As insurers adjust to a new environment of lower asset returns and stricter regulation, macroeconomic trends and a slow growth rate top the industry’s risk agenda, according to new research.
Global financial consultants Ernst & Young surveyed more than 65 insurance companies across the globe, who shared their insights and perspectives on the factors driving the industry over the next five years.
The study identified the top 10 most important risks facing the industry, along with the opportunities insurers can capitalize on.
The report, Business Pulse: Exploring the dual perspectives of the top risks and opportunities in 2013 and beyond, found the top 10 risks are:
1. Macroeconomic trends: how to deal with on-going slower growth
2. Regulation: a broad set of new regulations are emerging as a major source of risk
3. Eurozone debt crisis: factoring in the global consequences of the crisis
4. Reputational risk: safeguarding your reputation
5. Corporate governance failures: with regulatory change, stakeholders seek confidence in corporate governance
6. Cyber risk and data security: how to contain the growing threat
7. Talent recruiting skills: acquisition and retention of talent challenges insurers
8. Impact of tax and accounting changes: recent actions are closely tied to regulation risk
9. Operational risk: quantification of risk on the organization
10. Availability and cost of capital: a continuing concern and how to attract investors
EY experts said the list makes it clear that the insurance sector needs to adjust to a new environment of lower returns on assets and stricter regulation.
“In their search for growth and revenue, insurers need to optimize capital and asset liability strategies, remain cost competitive, while not losing sight of their customers’ needs.
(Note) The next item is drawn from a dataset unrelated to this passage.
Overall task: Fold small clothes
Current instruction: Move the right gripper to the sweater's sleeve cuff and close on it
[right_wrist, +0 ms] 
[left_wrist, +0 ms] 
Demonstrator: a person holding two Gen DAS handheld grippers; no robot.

Adapting to evolving market and regulatory change will be a challenge that requires employing new technologies and building flexibility into all aspects of our business,” said Shaun Crawford, EY’s global insurance sector leader.
EY Asia Pacific leader, Paul Clark, stressed that there are also opportunities for insurers such as improved distribution and product development; promoting fair outcomes for customers; shifting sales accommodate changing customer needs; more effective governance and growth in emerging markets.
Other opportunities include re-optimizing capital structures and redesigning asset liability strategies; the impact of global demographic changes, personalising insurance policies; the growth of data and analytical tools; and the rise of social media.
“Today’s insurers are enabling advances in product development through new metrics and social media tools, promoting the advantages of insurance to a younger audience and better interacting with customers approaching retirement,” Clark added.